Nectophrynoides vestergaardi
- Conservation status: Endangered (IUCN 3.1)

Scientific classification
- Kingdom: Animalia
- Phylum: Chordata
- Class: Amphibia
- Order: Anura
- Family: Bufonidae
- Genus: Nectophrynoides
- Species: N. vestergaardi
- Binomial name: Nectophrynoides vestergaardi Menegon, Salvidio, and Loader, 2004

= Nectophrynoides vestergaardi =

- Authority: Menegon, Salvidio, and Loader, 2004
- Conservation status: EN

Species of amphibian

Nectophrynoides vestergaardi, also known as the Vestergaard's forest toad, is a species of toad in the family Bufonidae. It is endemic to the West Usambara Mountains, Tanzania. It is named in honour of Martin Vestergaard, the Danish biologist who was the first to recognize that the population now described as Nectophrynoides vestergaardi was a new species.

==Description==
Adult males measure 19–22 mm and adult females 21–26 mm in snout–urostyle length. The snout is short. The tympanum is distinct. The limbs are slender. The parotoid glands are present as a discrete raised elongated ridge. The fingers and toe tips are rounded. The fingers have traces of webbing while the toes have some basal webbing. Preserved specimens have light brown dorsal ground colour and are conspicuously darker laterally. Most individuals have a fine dark mid-dorsal vertebral line from snout to urostyle. The underside has a slightly translucent pale cream colour.
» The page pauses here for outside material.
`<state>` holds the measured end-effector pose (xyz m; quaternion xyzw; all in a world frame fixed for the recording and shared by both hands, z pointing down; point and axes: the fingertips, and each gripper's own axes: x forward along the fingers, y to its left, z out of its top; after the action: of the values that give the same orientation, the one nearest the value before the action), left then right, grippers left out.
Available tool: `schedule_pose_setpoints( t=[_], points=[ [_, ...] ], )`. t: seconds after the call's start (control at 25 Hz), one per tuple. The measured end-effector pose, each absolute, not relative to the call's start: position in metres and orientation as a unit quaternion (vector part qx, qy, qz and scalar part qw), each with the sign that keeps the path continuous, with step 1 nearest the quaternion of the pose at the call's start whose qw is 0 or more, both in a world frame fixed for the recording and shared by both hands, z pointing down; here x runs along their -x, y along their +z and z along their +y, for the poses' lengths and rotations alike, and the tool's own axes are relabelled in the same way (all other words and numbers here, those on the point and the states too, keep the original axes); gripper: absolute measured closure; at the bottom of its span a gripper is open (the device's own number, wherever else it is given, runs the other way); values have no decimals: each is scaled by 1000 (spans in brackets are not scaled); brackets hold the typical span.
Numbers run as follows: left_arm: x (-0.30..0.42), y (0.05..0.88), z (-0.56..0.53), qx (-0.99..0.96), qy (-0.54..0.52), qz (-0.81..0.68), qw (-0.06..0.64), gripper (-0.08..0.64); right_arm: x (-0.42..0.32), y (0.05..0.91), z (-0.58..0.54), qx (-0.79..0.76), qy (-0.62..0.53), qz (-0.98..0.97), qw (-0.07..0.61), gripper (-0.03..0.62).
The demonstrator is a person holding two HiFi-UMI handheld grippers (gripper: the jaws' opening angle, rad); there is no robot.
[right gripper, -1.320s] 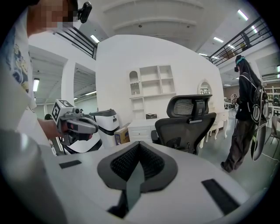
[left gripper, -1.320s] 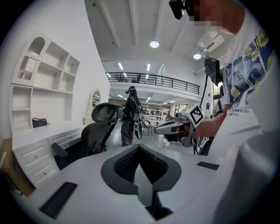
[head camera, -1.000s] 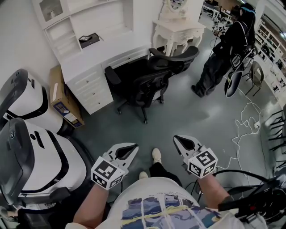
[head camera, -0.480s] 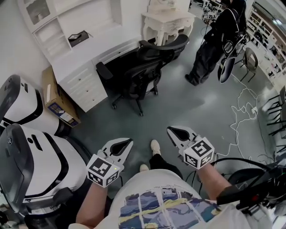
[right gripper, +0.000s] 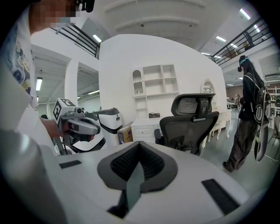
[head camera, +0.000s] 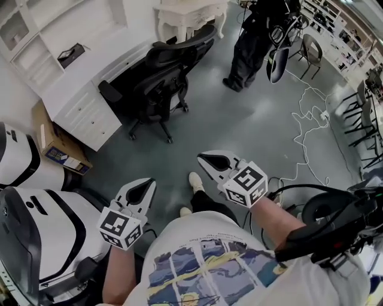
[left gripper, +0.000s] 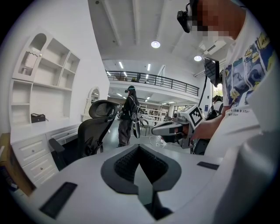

The presence of a small number (18) of large, developed embryos in females suggests that this species is ovoviviparous.

==Habitat and conservation==
Nectophrynoides vestergaardi occurs in montane forests and their ecotone toward ericaceous vegetation. It is a terrestrial species. It is locally relatively common but threatened by habitat loss caused by agricultural activities, wood extraction, and expanding human settlements. It occurs in a number of forest reserves, but these reserves require further protection.